These Executive Orders are avowedly solely to enable the government to raise
government finances, contrary to Sections 24 and 28 (2) of Article VI of the
Constitution, as well as to Section 401 of the Tariff and Customs
Code."[3] (Underscoring in the original)
The Court is not persuaded. In the first place, there is nothing in the language of
either Section 104 or of 401 of the Tariff and Customs Code that suggest such a
sharp and absolute limitation of authority. The entire contention of petitioner is
anchored on just two (2) words, one found in Section 401 (a)(1):
"existingprotective rates of import duty," and the second in the proviso found at the
end of Section 401 (a): "protection levels granted in Section 104 of this Code x x

x." We believe that the words "protective" and "protection" are simply not enough
to support the very broad and encompassing limitation which petitioner seeks to
rest on those two (2) words.
In the second place, petitioner's singular theory collides with a very practical fact
of which this Court may take judicial notice -- that the Bureau of Customs which
administers the Tariff and Customs Code, is one of the two (2) principal traditional
generators or producers of governmental revenue, the other being the Bureau of
Internal Revenue. (There is a third agency, non-traditional in character, that
generates lower but still comparable levels of revenue for the government -- The
Philippine Amusement and Games Corporation [PAGCOR].)
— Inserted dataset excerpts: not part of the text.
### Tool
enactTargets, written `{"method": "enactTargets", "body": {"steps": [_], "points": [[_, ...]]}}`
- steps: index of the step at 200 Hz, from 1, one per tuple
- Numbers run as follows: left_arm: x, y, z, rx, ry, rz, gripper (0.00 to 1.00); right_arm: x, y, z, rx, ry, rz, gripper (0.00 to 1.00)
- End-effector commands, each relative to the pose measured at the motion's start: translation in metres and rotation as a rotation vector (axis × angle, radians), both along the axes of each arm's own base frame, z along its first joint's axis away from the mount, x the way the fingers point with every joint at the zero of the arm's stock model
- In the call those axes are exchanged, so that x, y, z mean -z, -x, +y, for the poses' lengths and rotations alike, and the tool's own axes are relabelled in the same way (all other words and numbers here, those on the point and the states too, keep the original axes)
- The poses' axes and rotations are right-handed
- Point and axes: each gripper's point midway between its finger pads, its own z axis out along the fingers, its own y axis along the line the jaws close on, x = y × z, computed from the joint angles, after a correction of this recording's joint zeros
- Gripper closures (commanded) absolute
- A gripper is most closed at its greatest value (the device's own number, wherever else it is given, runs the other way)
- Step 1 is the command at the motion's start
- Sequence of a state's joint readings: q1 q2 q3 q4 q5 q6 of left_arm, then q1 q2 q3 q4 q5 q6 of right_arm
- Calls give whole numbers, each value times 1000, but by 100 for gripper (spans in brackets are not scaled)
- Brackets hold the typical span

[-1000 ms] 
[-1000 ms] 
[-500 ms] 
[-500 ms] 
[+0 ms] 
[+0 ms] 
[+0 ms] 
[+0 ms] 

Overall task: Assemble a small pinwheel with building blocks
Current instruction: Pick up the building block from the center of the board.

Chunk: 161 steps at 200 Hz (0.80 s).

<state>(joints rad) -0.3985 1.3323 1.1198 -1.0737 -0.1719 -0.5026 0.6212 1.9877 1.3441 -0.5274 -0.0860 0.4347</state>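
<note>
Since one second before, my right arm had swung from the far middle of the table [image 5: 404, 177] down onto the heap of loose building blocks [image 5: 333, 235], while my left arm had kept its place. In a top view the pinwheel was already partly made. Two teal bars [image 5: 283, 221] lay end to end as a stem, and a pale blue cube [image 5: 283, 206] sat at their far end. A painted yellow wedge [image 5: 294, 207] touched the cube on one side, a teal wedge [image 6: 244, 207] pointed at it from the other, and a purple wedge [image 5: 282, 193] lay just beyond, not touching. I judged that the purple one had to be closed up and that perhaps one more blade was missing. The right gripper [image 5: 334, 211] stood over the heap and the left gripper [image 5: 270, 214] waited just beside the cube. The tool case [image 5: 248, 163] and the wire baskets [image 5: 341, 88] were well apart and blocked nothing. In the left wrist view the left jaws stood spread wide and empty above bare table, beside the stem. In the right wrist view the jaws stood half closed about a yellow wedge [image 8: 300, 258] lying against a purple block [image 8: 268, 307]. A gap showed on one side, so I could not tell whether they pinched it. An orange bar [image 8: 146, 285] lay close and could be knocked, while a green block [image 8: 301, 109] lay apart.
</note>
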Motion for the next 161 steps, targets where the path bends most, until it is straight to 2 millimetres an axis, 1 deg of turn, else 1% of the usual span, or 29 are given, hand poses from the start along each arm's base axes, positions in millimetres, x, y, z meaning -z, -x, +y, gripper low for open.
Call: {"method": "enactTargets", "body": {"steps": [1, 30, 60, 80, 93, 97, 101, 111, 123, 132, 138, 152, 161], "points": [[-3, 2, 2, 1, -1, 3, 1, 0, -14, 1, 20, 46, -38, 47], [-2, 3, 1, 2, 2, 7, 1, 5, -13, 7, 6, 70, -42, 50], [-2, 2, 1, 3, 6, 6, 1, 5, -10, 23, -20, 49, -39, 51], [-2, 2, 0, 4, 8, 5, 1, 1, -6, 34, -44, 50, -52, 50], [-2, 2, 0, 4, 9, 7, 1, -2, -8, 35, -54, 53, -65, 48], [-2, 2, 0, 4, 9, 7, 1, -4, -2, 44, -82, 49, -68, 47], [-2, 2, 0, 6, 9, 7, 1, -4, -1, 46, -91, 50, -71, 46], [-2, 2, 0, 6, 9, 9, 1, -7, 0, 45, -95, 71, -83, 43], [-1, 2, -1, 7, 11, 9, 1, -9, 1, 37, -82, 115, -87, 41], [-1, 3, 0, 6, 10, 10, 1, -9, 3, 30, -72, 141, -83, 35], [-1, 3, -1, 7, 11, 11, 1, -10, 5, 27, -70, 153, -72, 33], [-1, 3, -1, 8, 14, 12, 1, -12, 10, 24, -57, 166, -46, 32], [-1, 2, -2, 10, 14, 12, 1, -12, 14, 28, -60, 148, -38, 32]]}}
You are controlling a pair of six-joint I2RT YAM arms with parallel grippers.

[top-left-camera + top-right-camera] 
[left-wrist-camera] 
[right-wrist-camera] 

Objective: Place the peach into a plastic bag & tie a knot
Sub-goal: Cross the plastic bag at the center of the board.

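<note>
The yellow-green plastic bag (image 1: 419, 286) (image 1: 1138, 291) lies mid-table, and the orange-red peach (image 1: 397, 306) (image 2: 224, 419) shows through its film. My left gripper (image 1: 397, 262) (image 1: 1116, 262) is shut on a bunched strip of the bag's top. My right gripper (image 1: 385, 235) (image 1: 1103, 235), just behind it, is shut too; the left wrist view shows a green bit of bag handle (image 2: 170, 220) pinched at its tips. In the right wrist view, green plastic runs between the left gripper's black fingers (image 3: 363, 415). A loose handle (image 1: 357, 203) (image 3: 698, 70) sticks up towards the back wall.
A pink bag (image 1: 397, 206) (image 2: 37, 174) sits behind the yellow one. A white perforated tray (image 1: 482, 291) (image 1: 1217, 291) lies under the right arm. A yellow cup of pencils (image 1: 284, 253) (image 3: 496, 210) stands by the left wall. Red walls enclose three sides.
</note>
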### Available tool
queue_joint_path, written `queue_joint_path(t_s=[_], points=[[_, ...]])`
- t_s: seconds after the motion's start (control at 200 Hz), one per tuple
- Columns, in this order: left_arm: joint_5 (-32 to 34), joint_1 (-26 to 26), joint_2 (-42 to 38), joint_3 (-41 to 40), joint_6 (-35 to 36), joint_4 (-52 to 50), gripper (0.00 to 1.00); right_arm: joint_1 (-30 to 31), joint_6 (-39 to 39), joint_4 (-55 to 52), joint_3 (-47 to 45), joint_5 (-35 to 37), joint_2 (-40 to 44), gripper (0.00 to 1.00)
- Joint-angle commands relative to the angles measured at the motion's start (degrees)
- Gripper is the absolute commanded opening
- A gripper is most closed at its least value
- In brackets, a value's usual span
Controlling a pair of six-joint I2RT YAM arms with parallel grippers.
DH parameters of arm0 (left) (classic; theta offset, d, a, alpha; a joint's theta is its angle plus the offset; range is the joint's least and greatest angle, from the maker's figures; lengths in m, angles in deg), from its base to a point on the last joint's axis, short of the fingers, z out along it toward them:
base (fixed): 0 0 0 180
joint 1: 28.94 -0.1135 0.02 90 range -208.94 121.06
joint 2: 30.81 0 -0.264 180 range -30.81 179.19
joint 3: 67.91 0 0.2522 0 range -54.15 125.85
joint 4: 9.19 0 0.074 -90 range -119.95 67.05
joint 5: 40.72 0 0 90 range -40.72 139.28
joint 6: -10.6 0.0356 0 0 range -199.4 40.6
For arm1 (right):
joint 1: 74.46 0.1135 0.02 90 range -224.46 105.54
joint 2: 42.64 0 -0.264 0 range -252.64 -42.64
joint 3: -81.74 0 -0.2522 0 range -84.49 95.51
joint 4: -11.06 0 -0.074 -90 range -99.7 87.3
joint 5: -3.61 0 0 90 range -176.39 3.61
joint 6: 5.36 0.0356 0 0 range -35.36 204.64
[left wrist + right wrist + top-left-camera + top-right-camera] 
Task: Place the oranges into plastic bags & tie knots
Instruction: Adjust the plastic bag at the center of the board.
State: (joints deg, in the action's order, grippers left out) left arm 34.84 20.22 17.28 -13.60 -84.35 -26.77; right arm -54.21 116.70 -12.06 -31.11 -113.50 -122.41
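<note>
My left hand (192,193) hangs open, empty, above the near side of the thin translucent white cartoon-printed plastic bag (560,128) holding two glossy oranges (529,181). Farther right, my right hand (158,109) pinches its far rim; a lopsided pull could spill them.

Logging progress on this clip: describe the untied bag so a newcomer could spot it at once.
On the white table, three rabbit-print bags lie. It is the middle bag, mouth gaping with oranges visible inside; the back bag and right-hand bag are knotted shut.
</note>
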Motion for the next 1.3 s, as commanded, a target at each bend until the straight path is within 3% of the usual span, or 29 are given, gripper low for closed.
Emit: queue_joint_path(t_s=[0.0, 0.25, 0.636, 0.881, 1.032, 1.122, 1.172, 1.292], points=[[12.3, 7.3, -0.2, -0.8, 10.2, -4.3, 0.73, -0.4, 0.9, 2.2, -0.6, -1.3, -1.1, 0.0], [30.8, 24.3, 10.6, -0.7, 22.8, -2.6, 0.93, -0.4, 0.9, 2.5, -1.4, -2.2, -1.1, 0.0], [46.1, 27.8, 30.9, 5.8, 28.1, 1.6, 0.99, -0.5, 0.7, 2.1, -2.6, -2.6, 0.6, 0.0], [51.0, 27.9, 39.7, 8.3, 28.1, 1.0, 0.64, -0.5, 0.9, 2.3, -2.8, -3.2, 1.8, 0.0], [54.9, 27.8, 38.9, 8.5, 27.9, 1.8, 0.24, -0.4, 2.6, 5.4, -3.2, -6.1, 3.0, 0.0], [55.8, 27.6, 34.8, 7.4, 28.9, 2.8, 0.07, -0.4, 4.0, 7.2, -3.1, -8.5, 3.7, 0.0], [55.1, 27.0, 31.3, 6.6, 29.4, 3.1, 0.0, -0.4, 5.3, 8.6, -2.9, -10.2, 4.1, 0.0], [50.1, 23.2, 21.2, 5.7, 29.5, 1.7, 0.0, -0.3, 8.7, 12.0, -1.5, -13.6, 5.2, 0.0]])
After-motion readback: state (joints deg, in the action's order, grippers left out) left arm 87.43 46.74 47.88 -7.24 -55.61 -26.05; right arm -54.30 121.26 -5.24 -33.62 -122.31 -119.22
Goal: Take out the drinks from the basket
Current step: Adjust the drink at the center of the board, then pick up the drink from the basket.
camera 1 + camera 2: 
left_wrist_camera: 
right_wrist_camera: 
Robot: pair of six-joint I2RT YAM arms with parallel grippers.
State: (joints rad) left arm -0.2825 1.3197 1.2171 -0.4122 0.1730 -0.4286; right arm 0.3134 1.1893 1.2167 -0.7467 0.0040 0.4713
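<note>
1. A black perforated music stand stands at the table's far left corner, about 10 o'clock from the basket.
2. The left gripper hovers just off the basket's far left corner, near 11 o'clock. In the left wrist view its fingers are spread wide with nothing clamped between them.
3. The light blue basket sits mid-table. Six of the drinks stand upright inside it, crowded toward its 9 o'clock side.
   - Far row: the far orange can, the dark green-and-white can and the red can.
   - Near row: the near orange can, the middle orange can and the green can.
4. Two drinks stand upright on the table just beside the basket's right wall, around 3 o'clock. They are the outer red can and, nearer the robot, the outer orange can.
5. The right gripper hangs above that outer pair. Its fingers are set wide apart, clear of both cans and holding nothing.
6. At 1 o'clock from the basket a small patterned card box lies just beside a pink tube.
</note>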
In the third place, customs duties which are assessed at the prescribed tariff rates
are very much like taxes which are frequently imposed for both revenue-raising
and for regulatory purposes.[4] Thus, it has been held that "customs duties" is "the
name given to taxes on the importation and exportation of commodities, the tariff
or tax assessed upon merchandise imported from, or exported to, a foreign
country."[5] The levying of customs duties on imported goods may have in some
measure the effect of protecting local industries -- where such local industries
actually exist and are producing comparable goods. Simultaneously, however, the
very same customs duties inevitably have the effect of producing governmental
revenues. Customs duties like internal revenue taxes are rarely, if ever, designed to
achieve one policy objective only. Most commonly, customs duties, which constitute
taxes in the sense of exactions the proceeds of which become public funds [6] -- have
either or both the generation of revenue and the regulation of economic or social
activity as their moving purposes and frequently, it is very difficult to say which, in
a particular instance, is the dominant or principal objective. In the instant case,
since the Philippines in fact produces ten (10) to fifteen percent (15%) of the crude
oil consumed here, the imposition of increased tariff rates and a special duty on
imported crude oil and imported oil products may be seen to
have some "protective" impact upon indigenous oil production. For the effective
price of imported crude oil and oil products is increased. At the same time, it
cannot be gainsaid that substantial revenues for the government are raised by the
imposition of such increased tariff rates or special duty.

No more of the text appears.